Developer Q&A site Stack Overflow will partner with OpenAI, with ChatGPT using Stack Overflow data and OpenAI models coming to OverflowAI, a commercial service – while a Stack Overflow contributor with more than 1 million reputation points has confessed to posting around 1200 answers “based on generative AI content,” contrary to the site’s guidelines.
Stack Overflow’s partnership with OpenAI is non-exclusive and echoes that with Google earlier this year.
OpenAI will use OverflowAPI (not to be confused with OverflowAI) to train its models on Stack Overflow’s public dataset. There is also a hint that OpenAI is paying a significant amount, as the release states that the deal will “enable Stack Overflow to continue to reinvest in community-driven features.”
GitHub Copilot uses OpenAI technology and models, so it is likely that the deal will improve the integration between Copilot’s coding features and Stack Overflow answers.
The relationship between Stack Overflow and AI is a complex one.

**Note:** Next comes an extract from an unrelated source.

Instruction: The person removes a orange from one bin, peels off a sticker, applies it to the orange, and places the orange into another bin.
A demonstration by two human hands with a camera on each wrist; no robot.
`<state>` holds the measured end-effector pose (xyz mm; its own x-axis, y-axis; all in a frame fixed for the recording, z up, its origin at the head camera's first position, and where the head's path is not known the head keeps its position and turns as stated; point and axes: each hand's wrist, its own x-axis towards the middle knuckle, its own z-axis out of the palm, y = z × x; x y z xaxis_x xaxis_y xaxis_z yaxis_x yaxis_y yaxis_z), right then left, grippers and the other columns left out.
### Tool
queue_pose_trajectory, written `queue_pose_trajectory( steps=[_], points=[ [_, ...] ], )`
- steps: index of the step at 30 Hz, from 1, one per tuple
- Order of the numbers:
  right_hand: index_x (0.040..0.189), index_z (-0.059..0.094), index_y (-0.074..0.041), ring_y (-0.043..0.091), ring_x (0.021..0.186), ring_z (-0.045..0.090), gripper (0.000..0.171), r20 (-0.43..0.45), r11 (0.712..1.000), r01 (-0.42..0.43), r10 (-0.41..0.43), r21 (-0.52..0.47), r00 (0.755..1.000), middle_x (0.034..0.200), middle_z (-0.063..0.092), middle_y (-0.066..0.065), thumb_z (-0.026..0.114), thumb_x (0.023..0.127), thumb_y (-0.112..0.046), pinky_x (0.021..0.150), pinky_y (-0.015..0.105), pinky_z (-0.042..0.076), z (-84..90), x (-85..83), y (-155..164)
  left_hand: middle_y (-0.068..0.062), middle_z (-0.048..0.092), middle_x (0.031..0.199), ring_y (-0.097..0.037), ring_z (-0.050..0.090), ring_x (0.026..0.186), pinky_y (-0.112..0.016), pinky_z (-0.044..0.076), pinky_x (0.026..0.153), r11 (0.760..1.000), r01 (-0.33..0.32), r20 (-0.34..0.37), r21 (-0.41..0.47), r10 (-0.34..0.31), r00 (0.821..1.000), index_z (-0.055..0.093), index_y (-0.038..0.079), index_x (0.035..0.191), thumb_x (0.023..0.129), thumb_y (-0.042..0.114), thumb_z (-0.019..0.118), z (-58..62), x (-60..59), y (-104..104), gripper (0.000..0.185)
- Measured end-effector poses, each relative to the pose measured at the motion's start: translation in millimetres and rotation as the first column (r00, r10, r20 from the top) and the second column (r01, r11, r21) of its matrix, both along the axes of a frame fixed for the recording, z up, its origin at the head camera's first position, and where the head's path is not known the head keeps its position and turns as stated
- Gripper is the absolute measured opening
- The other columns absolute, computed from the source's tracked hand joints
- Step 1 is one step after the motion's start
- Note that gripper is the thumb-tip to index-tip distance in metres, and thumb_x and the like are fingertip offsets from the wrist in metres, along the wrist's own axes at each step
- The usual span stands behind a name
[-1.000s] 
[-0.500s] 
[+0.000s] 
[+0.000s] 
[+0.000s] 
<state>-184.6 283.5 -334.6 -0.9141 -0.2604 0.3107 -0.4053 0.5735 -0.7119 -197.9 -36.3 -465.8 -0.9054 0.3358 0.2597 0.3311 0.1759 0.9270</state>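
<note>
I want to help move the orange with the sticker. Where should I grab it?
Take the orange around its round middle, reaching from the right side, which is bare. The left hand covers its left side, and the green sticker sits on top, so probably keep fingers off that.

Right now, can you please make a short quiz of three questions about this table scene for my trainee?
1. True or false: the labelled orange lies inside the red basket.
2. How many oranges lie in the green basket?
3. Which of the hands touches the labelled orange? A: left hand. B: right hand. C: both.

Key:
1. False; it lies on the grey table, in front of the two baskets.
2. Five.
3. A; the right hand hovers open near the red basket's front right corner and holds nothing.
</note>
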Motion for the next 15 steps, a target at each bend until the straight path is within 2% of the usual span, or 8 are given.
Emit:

The availability of AI assistance within code editors and elsewhere appears to have reduced traffic to Stack Overflow, which may eventually diminish the value of the data, since it depends on a high level of activity.
Further, use of generative AI to post Stack Overflow answers is banned by policy, and the company cites human validation, where answers are upvoted by users, as one of the benefits of its data versus simply training models on public code. “Users who ask questions on Stack Overflow expect to receive an answer authored and vetted by a human,” states the help article which expands on the policy of banning AI responses, adding that some now come to the site precisely because AI has failed to answer their question.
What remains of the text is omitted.